**WHAT THE EXERCISE ASKS:** For this exercise, transcribe all of the entries exactly.

**MATERIAL PROVIDED:**

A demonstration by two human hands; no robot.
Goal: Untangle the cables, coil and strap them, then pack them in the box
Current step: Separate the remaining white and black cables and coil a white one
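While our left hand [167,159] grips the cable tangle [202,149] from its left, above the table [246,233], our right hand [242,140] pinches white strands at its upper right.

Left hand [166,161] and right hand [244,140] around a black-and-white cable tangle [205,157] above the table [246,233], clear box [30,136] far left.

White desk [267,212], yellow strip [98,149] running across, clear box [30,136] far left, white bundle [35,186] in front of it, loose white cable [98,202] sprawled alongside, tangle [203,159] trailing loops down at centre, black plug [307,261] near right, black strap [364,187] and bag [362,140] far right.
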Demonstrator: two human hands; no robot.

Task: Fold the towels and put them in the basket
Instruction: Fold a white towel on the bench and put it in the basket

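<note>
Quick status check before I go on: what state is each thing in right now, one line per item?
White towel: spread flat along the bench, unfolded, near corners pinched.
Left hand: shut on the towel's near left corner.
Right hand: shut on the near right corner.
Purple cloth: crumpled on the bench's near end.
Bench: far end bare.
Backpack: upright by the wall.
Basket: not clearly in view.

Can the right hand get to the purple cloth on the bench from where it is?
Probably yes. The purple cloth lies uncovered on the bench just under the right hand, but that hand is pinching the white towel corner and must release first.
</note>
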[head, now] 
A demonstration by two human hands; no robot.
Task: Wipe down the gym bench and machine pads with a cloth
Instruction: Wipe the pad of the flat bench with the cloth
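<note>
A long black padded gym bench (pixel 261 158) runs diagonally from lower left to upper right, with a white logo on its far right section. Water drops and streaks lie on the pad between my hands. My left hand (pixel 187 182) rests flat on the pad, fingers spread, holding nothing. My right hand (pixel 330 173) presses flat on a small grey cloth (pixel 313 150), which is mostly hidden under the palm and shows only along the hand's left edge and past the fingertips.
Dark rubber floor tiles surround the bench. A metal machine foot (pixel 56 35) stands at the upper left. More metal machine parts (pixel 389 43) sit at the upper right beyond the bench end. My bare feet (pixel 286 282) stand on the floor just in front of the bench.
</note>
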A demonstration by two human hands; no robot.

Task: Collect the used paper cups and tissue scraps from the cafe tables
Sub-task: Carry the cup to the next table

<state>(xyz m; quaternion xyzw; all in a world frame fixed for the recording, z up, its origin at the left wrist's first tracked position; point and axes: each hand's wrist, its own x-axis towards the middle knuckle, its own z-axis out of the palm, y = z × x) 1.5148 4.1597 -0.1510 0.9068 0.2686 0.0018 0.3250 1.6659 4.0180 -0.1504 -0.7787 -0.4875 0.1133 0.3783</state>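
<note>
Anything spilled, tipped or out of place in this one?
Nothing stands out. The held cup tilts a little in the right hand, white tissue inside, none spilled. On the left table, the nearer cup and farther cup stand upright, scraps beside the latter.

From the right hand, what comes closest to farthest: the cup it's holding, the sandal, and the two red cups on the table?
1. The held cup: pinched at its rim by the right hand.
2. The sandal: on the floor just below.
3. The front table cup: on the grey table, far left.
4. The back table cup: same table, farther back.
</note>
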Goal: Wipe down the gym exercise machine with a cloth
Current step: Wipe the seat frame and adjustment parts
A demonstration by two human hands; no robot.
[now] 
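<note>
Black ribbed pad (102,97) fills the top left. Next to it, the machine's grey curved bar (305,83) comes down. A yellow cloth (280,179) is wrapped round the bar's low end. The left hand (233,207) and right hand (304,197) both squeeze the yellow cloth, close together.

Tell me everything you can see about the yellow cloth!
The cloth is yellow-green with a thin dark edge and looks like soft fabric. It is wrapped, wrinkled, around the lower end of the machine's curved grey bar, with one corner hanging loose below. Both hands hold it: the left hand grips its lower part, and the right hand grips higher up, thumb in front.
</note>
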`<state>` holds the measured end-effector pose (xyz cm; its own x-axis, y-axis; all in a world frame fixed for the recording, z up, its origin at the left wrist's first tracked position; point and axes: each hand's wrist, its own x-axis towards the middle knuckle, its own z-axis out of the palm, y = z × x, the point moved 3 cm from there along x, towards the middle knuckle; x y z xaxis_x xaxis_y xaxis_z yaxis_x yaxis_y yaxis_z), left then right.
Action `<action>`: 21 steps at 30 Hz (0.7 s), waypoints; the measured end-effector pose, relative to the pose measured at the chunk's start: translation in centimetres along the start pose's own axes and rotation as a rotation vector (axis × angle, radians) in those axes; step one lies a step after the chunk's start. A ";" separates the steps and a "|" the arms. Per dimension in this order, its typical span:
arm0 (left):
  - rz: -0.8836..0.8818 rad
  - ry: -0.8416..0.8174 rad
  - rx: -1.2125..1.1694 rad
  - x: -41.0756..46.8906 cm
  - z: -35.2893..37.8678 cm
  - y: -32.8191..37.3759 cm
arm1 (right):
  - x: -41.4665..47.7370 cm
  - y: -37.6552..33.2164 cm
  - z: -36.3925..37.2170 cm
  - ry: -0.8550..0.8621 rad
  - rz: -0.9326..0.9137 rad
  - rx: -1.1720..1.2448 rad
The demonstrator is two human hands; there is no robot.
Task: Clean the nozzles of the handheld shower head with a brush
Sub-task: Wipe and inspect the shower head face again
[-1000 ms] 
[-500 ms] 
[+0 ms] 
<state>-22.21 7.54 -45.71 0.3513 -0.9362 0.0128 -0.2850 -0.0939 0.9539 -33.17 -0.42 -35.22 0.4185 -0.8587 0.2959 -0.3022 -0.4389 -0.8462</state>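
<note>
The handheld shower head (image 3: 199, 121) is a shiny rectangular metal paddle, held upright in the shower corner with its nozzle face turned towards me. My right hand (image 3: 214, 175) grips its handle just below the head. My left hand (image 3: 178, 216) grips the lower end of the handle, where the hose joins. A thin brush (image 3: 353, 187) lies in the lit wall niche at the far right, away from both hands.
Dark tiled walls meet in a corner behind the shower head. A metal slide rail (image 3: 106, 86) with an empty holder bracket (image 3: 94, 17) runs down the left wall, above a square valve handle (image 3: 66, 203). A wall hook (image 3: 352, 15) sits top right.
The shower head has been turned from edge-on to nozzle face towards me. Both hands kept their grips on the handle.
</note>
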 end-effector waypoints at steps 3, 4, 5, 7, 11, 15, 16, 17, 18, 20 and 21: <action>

**COMPLETED EXERCISE:**
A demonstration by two human hands; no robot.
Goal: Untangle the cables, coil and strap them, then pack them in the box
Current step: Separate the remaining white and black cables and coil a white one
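While our left hand [167,159] grips the cable tangle [202,149] from its left, above the table [246,233], our right hand [242,140] pinches white strands at its upper right.

Left hand [166,161] and right hand [244,140] around a black-and-white cable tangle [205,157] above the table [246,233], clear box [30,136] far left.

White desk [267,212], yellow strip [98,149] running across, clear box [30,136] far left, white bundle [35,186] in front of it, loose white cable [98,202] sprawled alongside, tangle [203,159] trailing loops down at centre, black plug [307,261] near right, black strap [364,187] and bag [362,140] far right.
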Demonstrator: two human hands; no robot.

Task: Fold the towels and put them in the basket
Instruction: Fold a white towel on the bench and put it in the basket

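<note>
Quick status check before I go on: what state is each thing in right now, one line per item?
White towel: spread flat along the bench, unfolded, near corners pinched.
Left hand: shut on the towel's near left corner.
Right hand: shut on the near right corner.
Purple cloth: crumpled on the bench's near end.
Bench: far end bare.
Backpack: upright by the wall.
Basket: not clearly in view.

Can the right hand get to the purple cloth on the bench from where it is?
Probably yes. The purple cloth lies uncovered on the bench just under the right hand, but that hand is pinching the white towel corner and must release first.
</note>
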[head, now] 
A demonstration by two human hands; no robot.
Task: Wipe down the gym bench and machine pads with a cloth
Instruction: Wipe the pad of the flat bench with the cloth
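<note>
A long black padded gym bench (pixel 261 158) runs diagonally from lower left to upper right, with a white logo on its far right section. Water drops and streaks lie on the pad between my hands. My left hand (pixel 187 182) rests flat on the pad, fingers spread, holding nothing. My right hand (pixel 330 173) presses flat on a small grey cloth (pixel 313 150), which is mostly hidden under the palm and shows only along the hand's left edge and past the fingertips.
Dark rubber floor tiles surround the bench. A metal machine foot (pixel 56 35) stands at the upper left. More metal machine parts (pixel 389 43) sit at the upper right beyond the bench end. My bare feet (pixel 286 282) stand on the floor just in front of the bench.
</note>
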A demonstration by two human hands; no robot.

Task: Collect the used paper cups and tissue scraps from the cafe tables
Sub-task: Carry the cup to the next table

<state>(xyz m; quaternion xyzw; all in a world frame fixed for the recording, z up, its origin at the left wrist's first tracked position; point and axes: each hand's wrist, its own x-axis towards the middle knuckle, its own z-axis out of the palm, y = z × x) 1.5148 4.1597 -0.1510 0.9068 0.2686 0.0018 0.3250 1.6659 4.0180 -0.1504 -0.7787 -0.4875 0.1133 0.3783</state>
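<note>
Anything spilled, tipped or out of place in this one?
Nothing stands out. The held cup tilts a little in the right hand, white tissue inside, none spilled. On the left table, the nearer cup and farther cup stand upright, scraps beside the latter.

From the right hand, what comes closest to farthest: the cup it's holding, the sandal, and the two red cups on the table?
1. The held cup: pinched at its rim by the right hand.
2. The sandal: on the floor just below.
3. The front table cup: on the grey table, far left.
4. The back table cup: same table, farther back.
</note>
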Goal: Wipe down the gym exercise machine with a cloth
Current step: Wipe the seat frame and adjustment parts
A demonstration by two human hands; no robot.
[now] 
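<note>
Black ribbed pad (102,97) fills the top left. Next to it, the machine's grey curved bar (305,83) comes down. A yellow cloth (280,179) is wrapped round the bar's low end. The left hand (233,207) and right hand (304,197) both squeeze the yellow cloth, close together.

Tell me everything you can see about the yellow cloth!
The cloth is yellow-green with a thin dark edge and looks like soft fabric. It is wrapped, wrinkled, around the lower end of the machine's curved grey bar, with one corner hanging loose below. Both hands hold it: the left hand grips its lower part, and the right hand grips higher up, thumb in front.
</note>
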`<state>` holds the measured end-effector pose (xyz cm; its own x-axis, y-axis; all in a world frame fixed for the recording, z up, its origin at the left wrist's first tracked position; point and axes: each hand's wrist, its own x-axis towards the middle knuckle, its own z-axis out of the palm, y = z × x, the point moved 3 cm from there along x, towards the middle knuckle; x y z xaxis_x xaxis_y xaxis_z yaxis_x yaxis_y yaxis_z), left then right.
Action `<action>`: 21 steps at 30 Hz (0.7 s), waypoints; the measured end-effector pose, relative to the pose measured at the chunk's start: translation in centimetres along the start pose's own axes and rotation as a rotation vector (axis × angle, radians) in those axes; step one lies a step after the chunk's start. A ";" separates the steps and a "|" the arms. Per dimension in this order, its typical span:
arm0 (left):
  - rz: -0.8836..0.8818 rad
  - ry: -0.8416..0.8174 rad
  - rx: -1.2125..1.1694 rad
  - x: -41.0756..46.8906 cm
  - z: -35.2893..37.8678 cm
  - y: -32.8191..37.3759 cm
arm1 (right):
  - x: -41.4665..47.7370 cm
  - y: -37.6552..33.2164 cm
  - z: -36.3925..37.2170 cm
  - ry: -0.8550..0.8621 rad
  - rz: -0.9326..0.9137 rad
  - rx: -1.1720..1.2448 rad
The demonstrator is two human hands; there is no robot.
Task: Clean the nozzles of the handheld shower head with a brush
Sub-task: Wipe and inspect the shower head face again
[-1000 ms] 
[-500 ms] 
[+0 ms] 
<state>-22.21 7.54 -45.71 0.3513 -0.9362 0.0128 -0.2850 -0.0939 0.9539 -33.17 -0.42 -35.22 0.4185 -0.8587 0.2959 -0.3022 -0.4389 -0.8462</state>
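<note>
The handheld shower head (image 3: 199, 121) is a shiny rectangular metal paddle, held upright in the shower corner with its nozzle face turned towards me. My right hand (image 3: 214, 175) grips its handle just below the head. My left hand (image 3: 178, 216) grips the lower end of the handle, where the hose joins. A thin brush (image 3: 353, 187) lies in the lit wall niche at the far right, away from both hands.
Dark tiled walls meet in a corner behind the shower head. A metal slide rail (image 3: 106, 86) with an empty holder bracket (image 3: 94, 17) runs down the left wall, above a square valve handle (image 3: 66, 203). A wall hook (image 3: 352, 15) sits top right.
The shower head has been turned from edge-on to nozzle face towards me. Both hands kept their grips on the handle.
</note>
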 end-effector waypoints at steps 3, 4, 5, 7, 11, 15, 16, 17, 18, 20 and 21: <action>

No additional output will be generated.